> _Exercise aim_
Copy every line of the following data that includes the string "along".

* * * *

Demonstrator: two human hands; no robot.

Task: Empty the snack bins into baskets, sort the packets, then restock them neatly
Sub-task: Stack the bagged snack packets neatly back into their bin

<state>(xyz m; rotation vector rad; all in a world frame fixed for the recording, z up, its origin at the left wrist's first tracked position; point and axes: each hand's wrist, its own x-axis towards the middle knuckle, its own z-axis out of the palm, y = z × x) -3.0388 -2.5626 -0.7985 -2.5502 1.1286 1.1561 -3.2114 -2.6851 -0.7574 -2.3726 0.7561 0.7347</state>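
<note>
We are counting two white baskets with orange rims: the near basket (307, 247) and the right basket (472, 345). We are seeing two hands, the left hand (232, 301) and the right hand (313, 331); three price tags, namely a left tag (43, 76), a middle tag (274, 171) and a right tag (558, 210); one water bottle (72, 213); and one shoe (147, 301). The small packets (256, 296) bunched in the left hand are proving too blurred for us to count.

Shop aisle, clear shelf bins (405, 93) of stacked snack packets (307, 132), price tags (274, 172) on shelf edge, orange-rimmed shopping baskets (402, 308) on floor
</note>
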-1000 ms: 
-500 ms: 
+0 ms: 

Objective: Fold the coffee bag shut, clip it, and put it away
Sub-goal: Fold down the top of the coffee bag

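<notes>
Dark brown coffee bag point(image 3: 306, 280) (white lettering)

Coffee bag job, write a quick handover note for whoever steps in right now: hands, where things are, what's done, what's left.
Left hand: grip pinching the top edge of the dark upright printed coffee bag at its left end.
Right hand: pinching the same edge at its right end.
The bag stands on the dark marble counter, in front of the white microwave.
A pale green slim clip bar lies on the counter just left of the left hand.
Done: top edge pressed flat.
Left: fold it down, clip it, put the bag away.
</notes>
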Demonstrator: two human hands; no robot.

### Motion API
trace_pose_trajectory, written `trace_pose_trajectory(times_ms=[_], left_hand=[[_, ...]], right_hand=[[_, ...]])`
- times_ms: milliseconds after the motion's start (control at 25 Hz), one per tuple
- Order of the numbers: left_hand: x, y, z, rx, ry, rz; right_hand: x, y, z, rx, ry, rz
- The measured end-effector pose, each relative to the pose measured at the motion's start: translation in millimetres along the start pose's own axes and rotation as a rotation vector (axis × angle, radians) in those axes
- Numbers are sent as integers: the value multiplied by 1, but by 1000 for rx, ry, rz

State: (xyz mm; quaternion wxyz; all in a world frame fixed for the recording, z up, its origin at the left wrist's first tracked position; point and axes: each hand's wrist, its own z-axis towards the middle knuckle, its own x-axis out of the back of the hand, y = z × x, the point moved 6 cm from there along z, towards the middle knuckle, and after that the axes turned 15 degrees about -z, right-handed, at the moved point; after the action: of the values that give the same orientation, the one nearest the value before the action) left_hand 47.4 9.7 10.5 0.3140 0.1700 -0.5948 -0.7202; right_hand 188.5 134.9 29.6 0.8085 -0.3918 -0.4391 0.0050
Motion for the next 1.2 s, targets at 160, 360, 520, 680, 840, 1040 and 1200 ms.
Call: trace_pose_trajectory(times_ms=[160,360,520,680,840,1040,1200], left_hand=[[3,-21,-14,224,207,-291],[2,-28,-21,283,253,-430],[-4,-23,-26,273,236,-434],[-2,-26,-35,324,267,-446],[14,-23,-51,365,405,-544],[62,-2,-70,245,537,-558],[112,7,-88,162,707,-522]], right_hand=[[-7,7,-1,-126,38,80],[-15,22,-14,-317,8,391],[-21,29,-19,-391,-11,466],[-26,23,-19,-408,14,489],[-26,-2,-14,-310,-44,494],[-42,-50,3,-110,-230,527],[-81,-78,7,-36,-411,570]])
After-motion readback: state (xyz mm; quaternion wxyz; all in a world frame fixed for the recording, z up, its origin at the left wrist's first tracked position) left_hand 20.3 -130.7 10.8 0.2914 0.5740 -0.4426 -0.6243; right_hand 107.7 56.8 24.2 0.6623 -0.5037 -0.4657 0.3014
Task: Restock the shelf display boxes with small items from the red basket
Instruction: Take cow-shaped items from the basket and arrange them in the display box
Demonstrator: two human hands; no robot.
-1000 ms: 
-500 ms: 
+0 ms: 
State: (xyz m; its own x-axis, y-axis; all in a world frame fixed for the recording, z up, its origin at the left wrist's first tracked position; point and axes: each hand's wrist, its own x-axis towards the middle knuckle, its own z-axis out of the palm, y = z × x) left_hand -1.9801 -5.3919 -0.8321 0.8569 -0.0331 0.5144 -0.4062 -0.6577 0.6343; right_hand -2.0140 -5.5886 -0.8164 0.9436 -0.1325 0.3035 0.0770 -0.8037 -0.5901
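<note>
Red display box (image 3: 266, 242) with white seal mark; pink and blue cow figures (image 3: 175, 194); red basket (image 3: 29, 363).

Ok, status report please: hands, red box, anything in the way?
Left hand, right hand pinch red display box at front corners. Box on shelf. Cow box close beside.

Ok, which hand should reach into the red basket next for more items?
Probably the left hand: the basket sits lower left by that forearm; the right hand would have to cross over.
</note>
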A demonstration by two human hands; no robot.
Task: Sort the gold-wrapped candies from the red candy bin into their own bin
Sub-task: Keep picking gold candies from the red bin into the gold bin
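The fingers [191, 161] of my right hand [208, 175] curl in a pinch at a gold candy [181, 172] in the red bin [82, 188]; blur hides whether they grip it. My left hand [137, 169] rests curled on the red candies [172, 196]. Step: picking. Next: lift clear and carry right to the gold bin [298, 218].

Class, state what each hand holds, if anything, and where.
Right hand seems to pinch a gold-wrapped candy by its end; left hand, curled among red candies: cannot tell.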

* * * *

> _Task output_
- The measured end-effector pose, each relative to the pose measured at the motion's start: translation in millimetres along the start pose's own axes and rotation as a rotation vector (axis × angle, radians) in those axes
State: (xyz mm; quaternion wxyz; all in a world frame fixed for the recording, z up, its origin at the left wrist's first tracked position; point and axes: each hand's wrist, its own z-axis towards the middle knuckle, its own x-axis out of the back of the hand, y = z × x, the point moved 6 cm from there along z, towards the middle knuckle, and after that the axes turned 15 degrees about -z, right-handed, at the moved point; after the action: of the values that give the same orientation, the one nearest the value before the action) left_hand 47.4 9.7 10.5 0.3140 0.1700 -0.5948 -0.7202; right_hand 188.5 134.9 29.6 0.8085 -0.3918 -0.4391 0.0050

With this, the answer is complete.